"I have a letter for you. I apologize, I was unsure of which of the two of you it could be."
"Sure." Astrid shrugged, forcing a smile that she hoped would tamp down the frustration. A courier in charge of mail delivery couldn't tell who was which person? She accepted the letter and the nondescript man turned and strode from the inn. She recognized the precise handwriting as her father's, and smiled as she held it in her hand and walked towards Anders's office. Muti walked alongside her, as she had been for the past two weeks. Every day she asked him the same question, and every day she got the same answer. Maybe today would be different, though, and Astrid hoped for everyone's sake that it would be.
As they approached, Maria, Anders's guard, called out, "Come in."
Astrid pulled the door open, stepping through first as Muti had eventually explained to her that that was what she would prefer. The Barbarian had taken some of her anger out on Astrid these past weeks in sparring and practice sessions, but she was also a steady teacher, if a violent one. Every time that Astrid failed to perform while grappling, she was swiftly taught a painful lesson, and since Muti knew that Astrid could heal herself for very little cost… Astrid found herself incentivized to be better, especially since their training sessions were frequently observed by other delvers.
Anders, as always, sat behind his desk, working on a dozen papers at the same time. How there was so much paperwork that this small branch of the Guild needed to go through was entirely beyond her understanding. On top of that, Astrid didn't want to know. Instead, she just nodded at Maria and hefted her bag in her fist.
"Are you ready?"
"Of course. That is my job." Anders replied dryly. "How much should it be?"
"74 today."
"A busy day, and you still have time before the final meal. Congratulations are in order, I suppose. Now, if you would?"
Maria stepped forward, glanced in the bag, hefted it, and nodded at Anders.

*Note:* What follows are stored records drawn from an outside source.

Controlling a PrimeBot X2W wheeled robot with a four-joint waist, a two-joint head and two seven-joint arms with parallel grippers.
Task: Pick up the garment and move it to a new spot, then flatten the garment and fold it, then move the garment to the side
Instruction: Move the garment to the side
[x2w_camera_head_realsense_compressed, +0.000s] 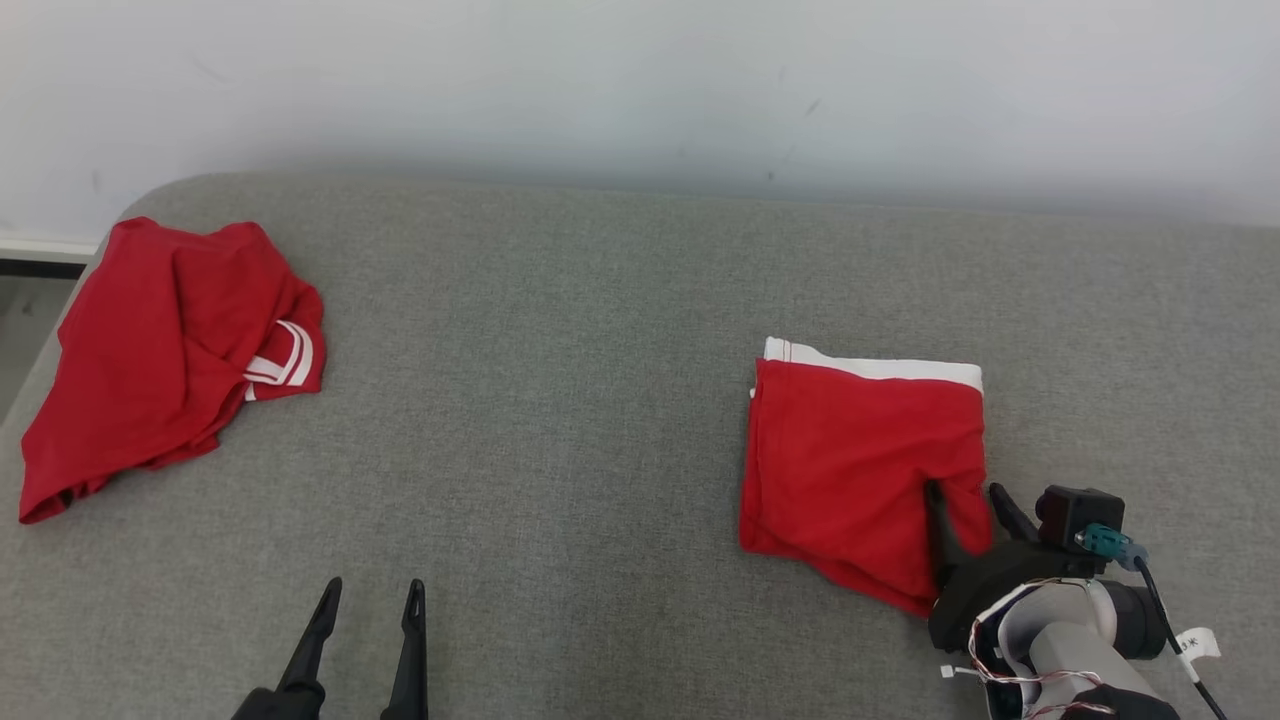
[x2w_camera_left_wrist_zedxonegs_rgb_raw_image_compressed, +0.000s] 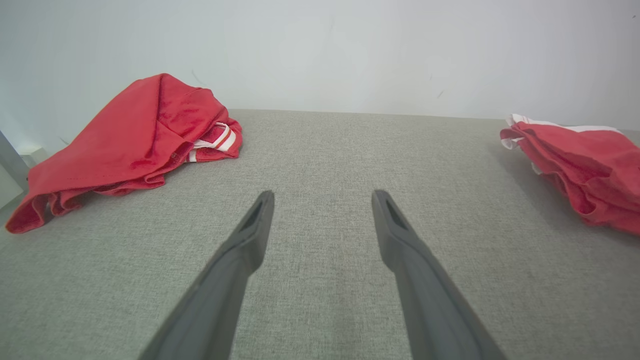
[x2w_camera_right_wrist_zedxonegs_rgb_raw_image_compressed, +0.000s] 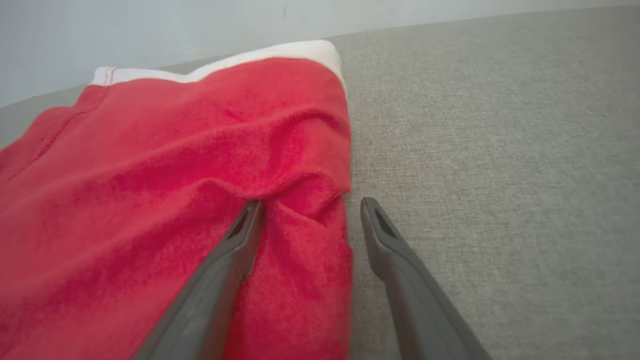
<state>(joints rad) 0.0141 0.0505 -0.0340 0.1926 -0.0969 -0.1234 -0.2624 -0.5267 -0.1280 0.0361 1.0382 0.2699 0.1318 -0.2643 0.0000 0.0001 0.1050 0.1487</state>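
Frankly, the grip worries me: my right tool stands spread and empty, one finger pressing the garment at its lower right corner, the other over bare counter. Closing here could catch just the top layer, and the fold would spill open. The garment lies folded right of centre in the frame, red with a white band along its far edge, rumpled at the finger. My left tool, lower left, is spread and empty too.
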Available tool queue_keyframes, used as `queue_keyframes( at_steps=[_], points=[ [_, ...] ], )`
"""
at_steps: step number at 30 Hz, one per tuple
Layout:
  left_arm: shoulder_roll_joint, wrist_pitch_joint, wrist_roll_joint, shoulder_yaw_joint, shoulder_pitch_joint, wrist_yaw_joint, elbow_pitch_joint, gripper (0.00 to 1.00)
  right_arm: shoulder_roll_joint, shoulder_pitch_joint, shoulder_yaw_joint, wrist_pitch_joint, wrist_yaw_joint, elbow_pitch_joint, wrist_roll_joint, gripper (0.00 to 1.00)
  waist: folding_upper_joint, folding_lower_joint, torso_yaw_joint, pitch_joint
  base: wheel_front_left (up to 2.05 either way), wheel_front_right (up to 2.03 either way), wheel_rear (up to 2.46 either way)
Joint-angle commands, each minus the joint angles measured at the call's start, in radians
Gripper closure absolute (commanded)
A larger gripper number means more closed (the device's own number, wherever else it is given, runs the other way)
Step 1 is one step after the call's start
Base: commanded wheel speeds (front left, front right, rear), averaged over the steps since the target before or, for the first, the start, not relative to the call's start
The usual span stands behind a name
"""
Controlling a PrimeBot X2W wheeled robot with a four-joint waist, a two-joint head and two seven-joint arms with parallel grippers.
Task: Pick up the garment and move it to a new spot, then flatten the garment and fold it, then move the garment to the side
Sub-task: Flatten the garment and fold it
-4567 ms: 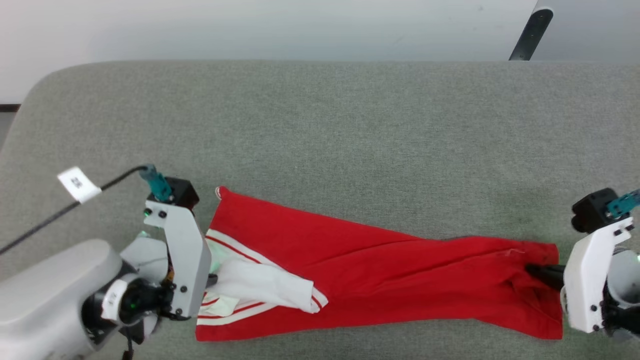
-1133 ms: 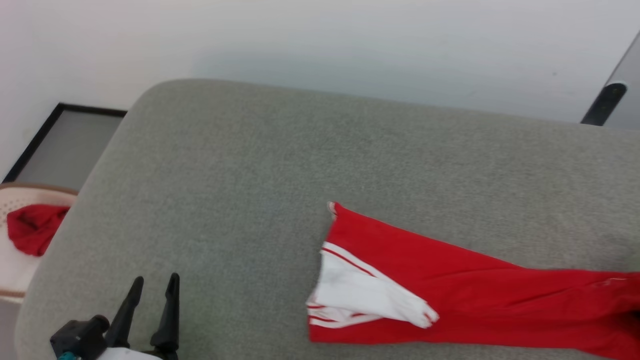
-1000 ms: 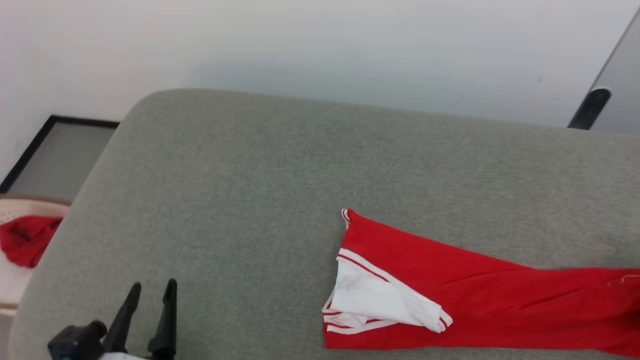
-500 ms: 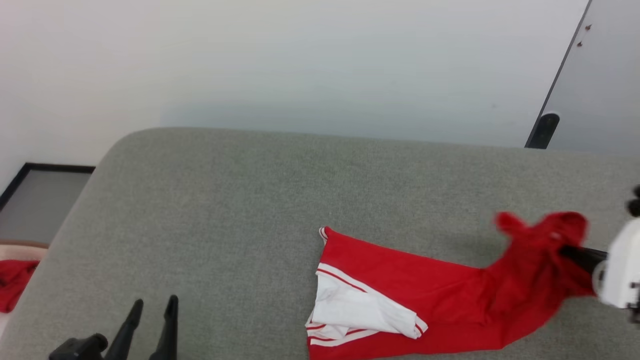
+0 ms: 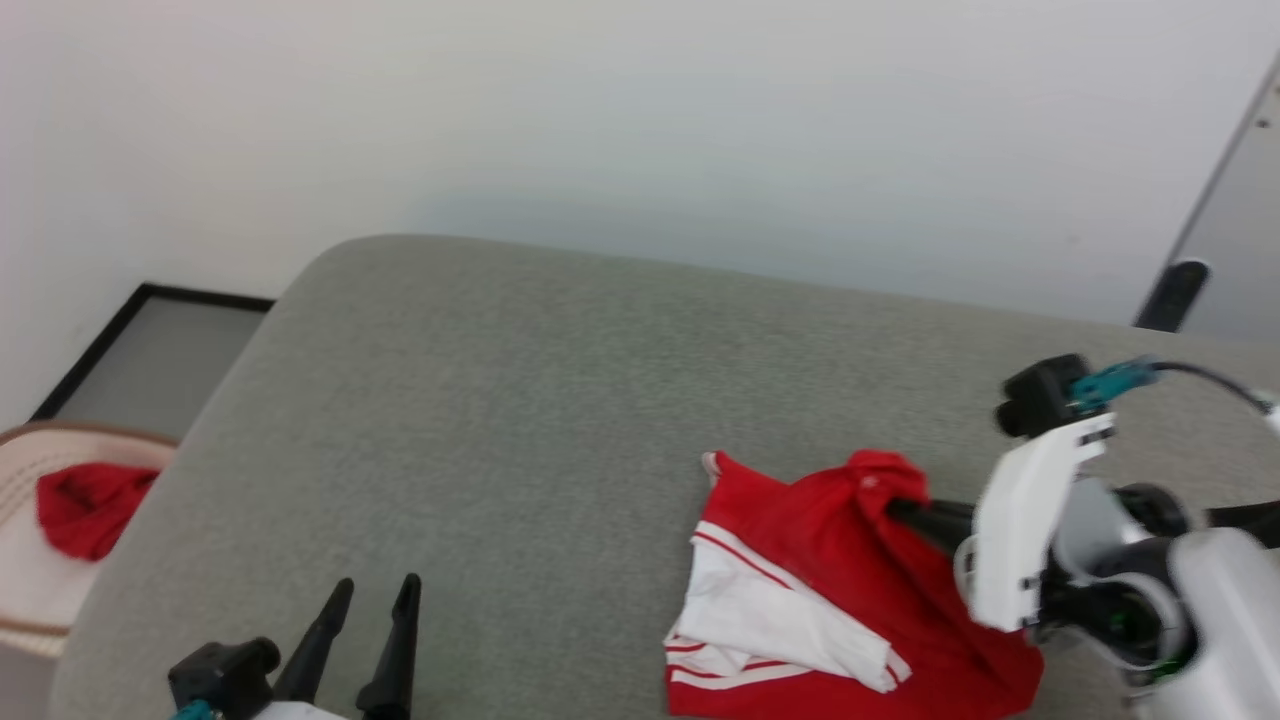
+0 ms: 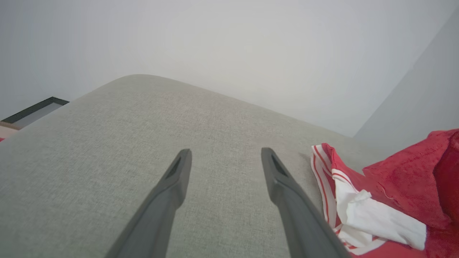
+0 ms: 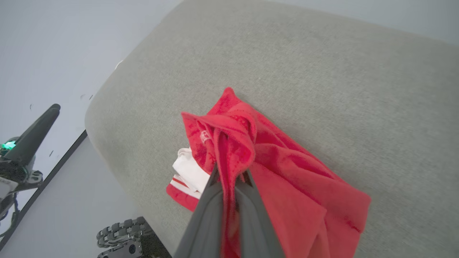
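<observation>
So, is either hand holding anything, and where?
Right hand pinches the red jersey T-shirt with white sleeves by a bunched red edge; left hand is open, empty.

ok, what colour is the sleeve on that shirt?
White sleeve with red-striped trim, on the red shirt. Head view shows it best.

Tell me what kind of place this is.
Probably an indoor test room set up for folding laundry: a grey fabric-covered table against a bare white wall, a red-and-white garment on it, and a basket holding red cloth beside the table.
</observation>
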Motion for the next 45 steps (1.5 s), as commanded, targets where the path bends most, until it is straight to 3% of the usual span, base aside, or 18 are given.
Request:
queue_keyframes(
  at_steps=[1, 9, 10, 11, 12, 19, 30, 38, 45],
  points=[
    [-0.002, 0.001, -0.004, -0.005, -0.014, -0.005, 0.007, 0.0, 0.018, -0.015, 0.023, -0.015, -0.002, 0.025, -0.012, 1.0, 0.0, 0.0, 0.043, 0.013, 0.0, 0.0, 0.0],
    [-0.009, -0.009, -0.009, -0.03, -0.047, -0.01, 0.042, 0.0, 0.057, -0.049, 0.133, -0.082, -0.002, 0.203, -0.056, 1.0, 0.0, 0.0, 0.093, 0.032, 0.0, 0.0, 0.0],
    [-0.01, -0.011, -0.011, -0.03, -0.05, -0.01, 0.046, 0.0, 0.058, -0.059, 0.143, -0.094, -0.002, 0.224, -0.064, 0.92, 0.0, 0.0, 0.095, 0.034, 0.0, 0.0, 0.0],
    [-0.01, -0.012, -0.013, -0.029, -0.053, -0.011, 0.049, 0.0, 0.063, -0.067, 0.146, -0.109, -0.002, 0.245, -0.066, 0.5, 0.0, 0.0, 0.094, 0.036, 0.0, 0.0, 0.0],
    [-0.008, -0.014, -0.014, -0.029, -0.053, -0.011, 0.053, 0.0, 0.07, -0.073, 0.145, -0.12, -0.002, 0.272, -0.066, 0.0, 0.0, 0.0, 0.092, 0.036, 0.0, 0.0, 0.0],
    [0.001, -0.028, -0.021, -0.02, -0.046, -0.008, 0.074, 0.0, 0.081, -0.12, 0.16, -0.138, -0.002, 0.31, 0.007, 0.0, 0.0, 0.0, 0.054, 0.024, 0.0, 0.0, 0.0],
    [0.013, -0.045, -0.018, 0.003, -0.016, 0.004, 0.063, 0.0, -0.032, -0.115, 0.132, -0.205, -0.002, 0.157, 0.047, 0.0, 0.0, 0.0, -0.057, -0.011, 0.0, 0.0, 0.0],
    [0.027, -0.052, 0.007, -0.001, 0.004, 0.01, 0.046, 0.0, -0.148, -0.012, 0.093, -0.437, -0.002, 0.035, 0.019, 0.0, 0.0, 0.0, -0.141, -0.025, 0.0, 0.0, 0.0],
    [0.033, -0.057, 0.036, -0.013, 0.006, 0.009, 0.039, 0.0, -0.211, 0.092, 0.058, -0.709, -0.002, 0.021, -0.071, 0.0, 0.0, 0.0, -0.198, -0.023, 0.0, 0.0, 0.0]
  ],
)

He took note in his ledger as he pulled out their payment. Three stacks, one of which was notably smaller than the rest, a few copper tenners, no more. Astrid took her and Skandr's payment and pocketed it while stepping back and allowing Muti to speak.
"Is this enough?"
"Now, finally, it is enough." Anders didn't mince words, and Muti's face lit up as she raised her fists and cheered loud enough to set Astrid's ears to ringing. Anders's face fell, but Muti didn't care. Instead, she bounced where she stood several times before then being unable to ask her real question.
"When will it be ready?"
"It is now. Maria, if you would?"
The guard escorted the two delvers to the door and once they were there, she pushed them out the door and closed it. The lock clicked behind them, and Astrid and Muti looked at each other. Though confused, Muti remained as excited as Astrid had seen any child on any holiday, and she couldn't help but smile widely at her friend. Maybe two minutes passed before the lock clicked free and the door opened once again. Muti was the first in, and she giggled in excitement as she saw what she'd been waiting for.
On the day of their first real delve together, the party had slain an irregular. Its scales were valuable, and Muti had requested as many of them as she could manage to buy. At some point when Astrid wasn't around, the Barbarian had explained her plan to thread the scales onto her existing leather armor to Klara. The Guild's representative had better ideas, and Muti liked them. As such, she'd spent two weeks hoping she'd finally made enough to pay for armor made from the gnoll's leather.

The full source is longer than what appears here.